--- Aim of the task ---
If a line below contains "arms", count it; then state how many such lines there are, and nothing else.

********************

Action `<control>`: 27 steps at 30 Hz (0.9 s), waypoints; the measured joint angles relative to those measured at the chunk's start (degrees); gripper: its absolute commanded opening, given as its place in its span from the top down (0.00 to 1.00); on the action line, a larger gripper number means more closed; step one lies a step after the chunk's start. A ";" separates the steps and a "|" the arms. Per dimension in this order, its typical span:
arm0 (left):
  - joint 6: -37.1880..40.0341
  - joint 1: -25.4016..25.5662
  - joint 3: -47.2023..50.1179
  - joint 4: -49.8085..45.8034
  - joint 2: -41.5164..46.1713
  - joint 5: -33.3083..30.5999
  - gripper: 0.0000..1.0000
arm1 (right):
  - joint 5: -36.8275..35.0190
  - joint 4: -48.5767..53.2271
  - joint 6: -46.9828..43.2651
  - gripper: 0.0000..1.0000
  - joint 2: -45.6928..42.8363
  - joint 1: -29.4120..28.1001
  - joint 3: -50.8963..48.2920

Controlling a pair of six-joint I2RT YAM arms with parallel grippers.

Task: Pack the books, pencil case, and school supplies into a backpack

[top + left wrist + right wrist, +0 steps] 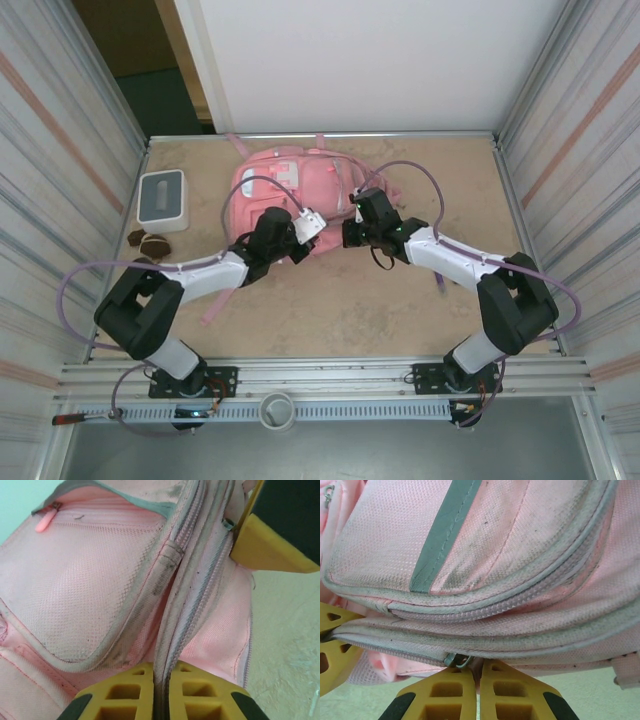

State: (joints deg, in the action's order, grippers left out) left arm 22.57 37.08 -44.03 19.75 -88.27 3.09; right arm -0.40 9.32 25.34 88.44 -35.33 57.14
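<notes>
The backpack (pixel 290 185) is lying on the table (pixel 330 300); left gripper (pixel 161 672) is pinching its zip seam (pixel 172 605), likely bracing the fabric; right gripper (pixel 479 672) is clamping the zip pull (pixel 456 660), probably to draw it open for packing.

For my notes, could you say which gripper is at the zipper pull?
The right gripper: the pull sits at it; the left gripper pinches the zipper seam.

Backpack (pixel 90 580): pink woven cloth, part mesh, scuffed, matt; table (pixel 330 310): matt, speckled beige.
</notes>
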 measured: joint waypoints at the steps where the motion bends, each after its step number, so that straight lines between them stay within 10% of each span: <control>1: -0.11 -0.68 0.52 0.24 0.61 1.14 1.00 | 0.59 -0.04 -0.17 1.00 0.00 0.00 0.20; 13: -2.01 -3.69 1.42 -1.53 2.27 6.49 1.00 | 12.07 -5.07 -4.74 0.96 -2.67 1.95 -3.45; 27: -3.43 -4.79 1.36 -3.58 2.27 7.98 1.00 | 1.92 -5.42 -5.46 0.68 -0.94 0.28 -4.42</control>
State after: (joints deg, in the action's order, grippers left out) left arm 19.14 32.29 -42.68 16.16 -86.00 11.07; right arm 1.52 3.90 19.88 87.50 -35.05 52.73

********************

--- Task answer ---
2